▸ Work to complete
Type out the complete listing below word for word, without its pictures.
◆ ◆ ◆ ◆ ◆ ◆ ◆
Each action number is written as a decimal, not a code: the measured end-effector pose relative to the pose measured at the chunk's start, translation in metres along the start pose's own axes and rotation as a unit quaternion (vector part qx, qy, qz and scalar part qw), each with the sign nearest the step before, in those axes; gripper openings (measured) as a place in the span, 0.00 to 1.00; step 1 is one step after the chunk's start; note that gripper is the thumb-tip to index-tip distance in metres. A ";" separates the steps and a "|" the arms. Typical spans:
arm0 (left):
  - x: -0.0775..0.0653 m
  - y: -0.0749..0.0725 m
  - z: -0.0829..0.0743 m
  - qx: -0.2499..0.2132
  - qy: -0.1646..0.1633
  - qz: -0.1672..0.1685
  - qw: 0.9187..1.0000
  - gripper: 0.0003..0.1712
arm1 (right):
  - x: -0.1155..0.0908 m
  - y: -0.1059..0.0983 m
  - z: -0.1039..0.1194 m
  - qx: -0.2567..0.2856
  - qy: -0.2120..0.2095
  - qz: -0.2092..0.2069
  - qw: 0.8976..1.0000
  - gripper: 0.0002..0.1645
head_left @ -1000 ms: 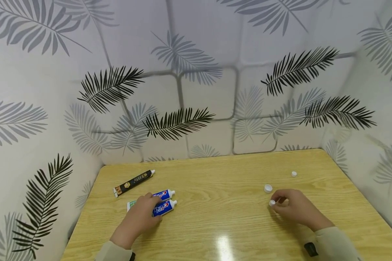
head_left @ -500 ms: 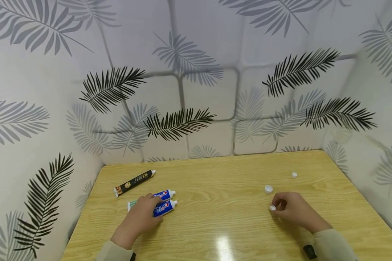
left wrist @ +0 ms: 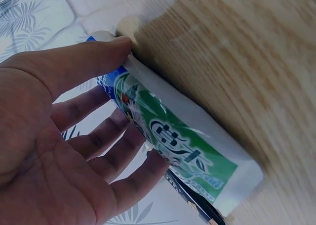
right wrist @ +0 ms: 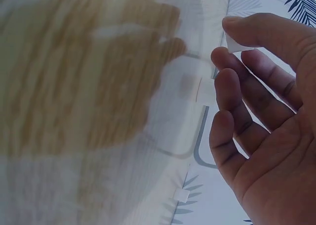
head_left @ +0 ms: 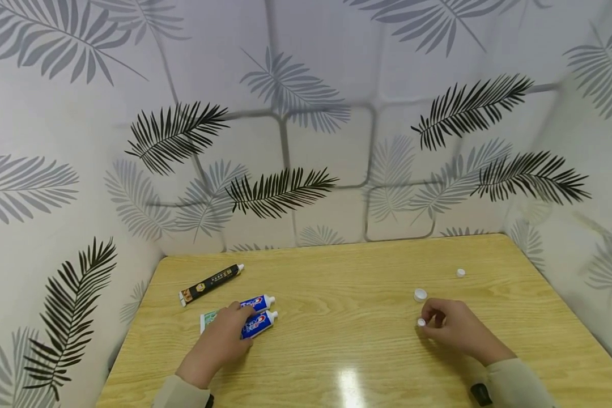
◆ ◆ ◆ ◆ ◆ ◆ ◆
▸ Result below
Each action number is written as a decimal, not a code: the measured end-effector pose relative to the pose measured at the chunk's start, translation in metres along the start pose's own axes and rotation as a unit quaternion (vector part qx, qy, qz and scalar part qw), each with the sign nearest the step before, in those axes; gripper openings (measured) as a place in the span, 0.00 to 1.00; step 1 is one step after the chunk's start; note that gripper is the thumb-tip to index-tip distance in metres. A ";" separates the steps and a "|" the arms. Typical spans:
arm0 (left):
  - x: -0.0775..0.0653 m
  - y: -0.0749..0.0725 m
  - z: -0.0829..0.0743 m
  - qx: -0.2499..0.2132
  - qy: -0.1646..0.1633
  - qz: -0.1672..0.1685
  - qw: 0.9187..1.0000
  - gripper: 0.0003..0.1712
arm1 (right):
  - x: -0.1155..0.0908 m
  - y: -0.1059..0.0983 m
  - z: -0.1039..0.1194 m
  - qx: -0.2567..0.2856
  - qy: -0.2120..0.2095
  - qz: -0.2092..0.2069
  - qw: 0.8976..1.0000
  - gripper: 0.0002..0.1645
head_left @ -1000 ms: 
head_left @ -500 ms: 
left wrist @ +0 ms: 
right wrist @ +0 ms: 
head_left @ +0 ms: 

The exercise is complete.